Belvedere Community Regional Park 4914 Cesar Chavez Avenue, Los Angeles

Ruben Salazar Garden – 3864 Whittier Blvd. , Los Angeles

Saybrook Park – 6250 H Northside Doctor, East Los Angeles

East Rancho Dominguez Park – 15116 S. Atlantic Ave., Compton

Mona Park – 2291 H 121 Compton Street

Athena Garden – 12603 S Broadway, Los Angeles

Mary M. Bethune Park – 1244 E. 61st Street, Los Angeles

Irvin Johnson Park “Magic” – 905 E. El Segundo Blvd, Los Angeles

Helen Keeler Park 12521 Fairmont Street, Los Angeles

Jesse Owens Provincial Community Park – 9651 S. Western Ave. , Los Angeles

Franklin D. Roosevelt Park – 7600 Graham Street, Los Angeles

Ted Watkins Memorial Park – 1335 E. 103rd Street, Los Angeles

Colonel Leon H Washington Park – 8908 S. Maie Ave. , Los Angeles

George Washington Carver Park – 1400H 118th Street, Los Angeles

About LA County Parks and Recreation
The Los Angeles County Department of Parks and Recreation operates 183 parks and operates a network of 70,079 acres of parkland, 475 sports facilities such as futsal, basketball, tennis, bowling, multi-purpose courts, 42 swimming pools, 15 wildlife preserves, and 10 nature centers that serve as a refuge For more than 200 animals, 14 lakes – 3 of which are boating and swimming lakes, 5 equestrian centers, more than 210 miles of multi-use trails for walking, biking, and horseback riding, and the nation’s largest indigenous golf system, made up of 20 golf courses.

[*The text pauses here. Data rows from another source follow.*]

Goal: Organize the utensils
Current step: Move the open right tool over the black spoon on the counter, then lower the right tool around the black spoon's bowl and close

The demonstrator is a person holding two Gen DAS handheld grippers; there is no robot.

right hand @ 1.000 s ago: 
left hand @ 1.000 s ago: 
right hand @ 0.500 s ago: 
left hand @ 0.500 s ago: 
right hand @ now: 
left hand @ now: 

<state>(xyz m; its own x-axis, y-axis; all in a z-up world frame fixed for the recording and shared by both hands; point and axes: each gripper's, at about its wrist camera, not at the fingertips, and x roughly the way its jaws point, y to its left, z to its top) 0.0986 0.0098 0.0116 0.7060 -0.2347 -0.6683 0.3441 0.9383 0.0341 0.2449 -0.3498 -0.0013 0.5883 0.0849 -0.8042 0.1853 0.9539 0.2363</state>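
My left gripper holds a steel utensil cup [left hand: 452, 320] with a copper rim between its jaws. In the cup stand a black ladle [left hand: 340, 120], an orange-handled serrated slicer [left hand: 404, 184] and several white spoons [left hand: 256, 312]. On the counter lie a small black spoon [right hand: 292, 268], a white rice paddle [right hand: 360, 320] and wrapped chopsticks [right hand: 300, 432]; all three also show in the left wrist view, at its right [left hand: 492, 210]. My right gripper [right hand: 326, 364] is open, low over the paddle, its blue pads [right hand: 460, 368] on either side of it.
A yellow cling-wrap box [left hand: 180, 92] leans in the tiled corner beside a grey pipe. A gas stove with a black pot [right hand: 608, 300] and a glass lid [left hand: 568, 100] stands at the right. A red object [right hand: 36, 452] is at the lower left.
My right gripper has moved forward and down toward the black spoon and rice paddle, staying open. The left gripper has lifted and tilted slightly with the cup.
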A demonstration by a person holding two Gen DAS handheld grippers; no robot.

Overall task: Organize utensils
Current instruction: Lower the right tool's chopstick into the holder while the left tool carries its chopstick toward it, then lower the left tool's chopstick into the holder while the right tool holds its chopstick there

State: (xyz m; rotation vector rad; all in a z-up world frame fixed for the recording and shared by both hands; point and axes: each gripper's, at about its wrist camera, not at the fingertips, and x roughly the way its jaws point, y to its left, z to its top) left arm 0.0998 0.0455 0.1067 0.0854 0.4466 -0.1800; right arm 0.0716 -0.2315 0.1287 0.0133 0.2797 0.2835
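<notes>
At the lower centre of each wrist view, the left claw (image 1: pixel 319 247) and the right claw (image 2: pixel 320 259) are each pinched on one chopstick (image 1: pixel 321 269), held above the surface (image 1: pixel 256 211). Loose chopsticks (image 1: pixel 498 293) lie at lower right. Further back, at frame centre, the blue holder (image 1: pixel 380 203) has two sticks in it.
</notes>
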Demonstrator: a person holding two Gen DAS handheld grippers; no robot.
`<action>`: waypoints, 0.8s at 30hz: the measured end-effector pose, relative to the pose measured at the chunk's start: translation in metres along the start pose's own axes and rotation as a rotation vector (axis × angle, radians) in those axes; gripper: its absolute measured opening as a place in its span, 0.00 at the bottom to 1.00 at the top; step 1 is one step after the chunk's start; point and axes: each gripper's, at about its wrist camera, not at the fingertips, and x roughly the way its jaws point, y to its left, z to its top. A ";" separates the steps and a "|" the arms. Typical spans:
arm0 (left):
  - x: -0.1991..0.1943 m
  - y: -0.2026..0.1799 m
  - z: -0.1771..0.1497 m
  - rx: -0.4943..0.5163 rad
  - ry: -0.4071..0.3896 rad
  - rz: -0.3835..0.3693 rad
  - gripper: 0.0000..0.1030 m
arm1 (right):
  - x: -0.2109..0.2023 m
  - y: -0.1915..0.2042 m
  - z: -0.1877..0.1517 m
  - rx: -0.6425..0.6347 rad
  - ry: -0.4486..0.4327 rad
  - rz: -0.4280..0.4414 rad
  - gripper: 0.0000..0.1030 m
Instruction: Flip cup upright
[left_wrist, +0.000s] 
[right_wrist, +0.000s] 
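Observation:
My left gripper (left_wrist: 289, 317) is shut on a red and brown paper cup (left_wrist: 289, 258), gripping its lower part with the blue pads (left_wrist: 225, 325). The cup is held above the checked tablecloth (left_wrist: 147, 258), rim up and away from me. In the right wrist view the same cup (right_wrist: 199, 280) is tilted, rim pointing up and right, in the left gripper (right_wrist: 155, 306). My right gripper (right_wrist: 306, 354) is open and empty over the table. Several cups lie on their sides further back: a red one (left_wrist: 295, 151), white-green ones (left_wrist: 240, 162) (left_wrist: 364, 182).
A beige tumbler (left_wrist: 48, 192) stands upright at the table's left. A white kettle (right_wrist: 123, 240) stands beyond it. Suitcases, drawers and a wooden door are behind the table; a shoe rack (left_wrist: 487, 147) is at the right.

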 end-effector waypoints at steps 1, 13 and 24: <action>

The department also maintains four botanical centers: Los Angeles County Arboretum and Botanical Garden, South Coast Botanical Garden, Descanso Gardens, and Virginia Robinson Gardens. The department also owns and operates the famous Hollywood Bowl Theater and John Anson Ford Amphitheater, which are jointly operated with the Los Angeles Philharmonic Association, providing the county’s residents with valuable recreational and cultural resources.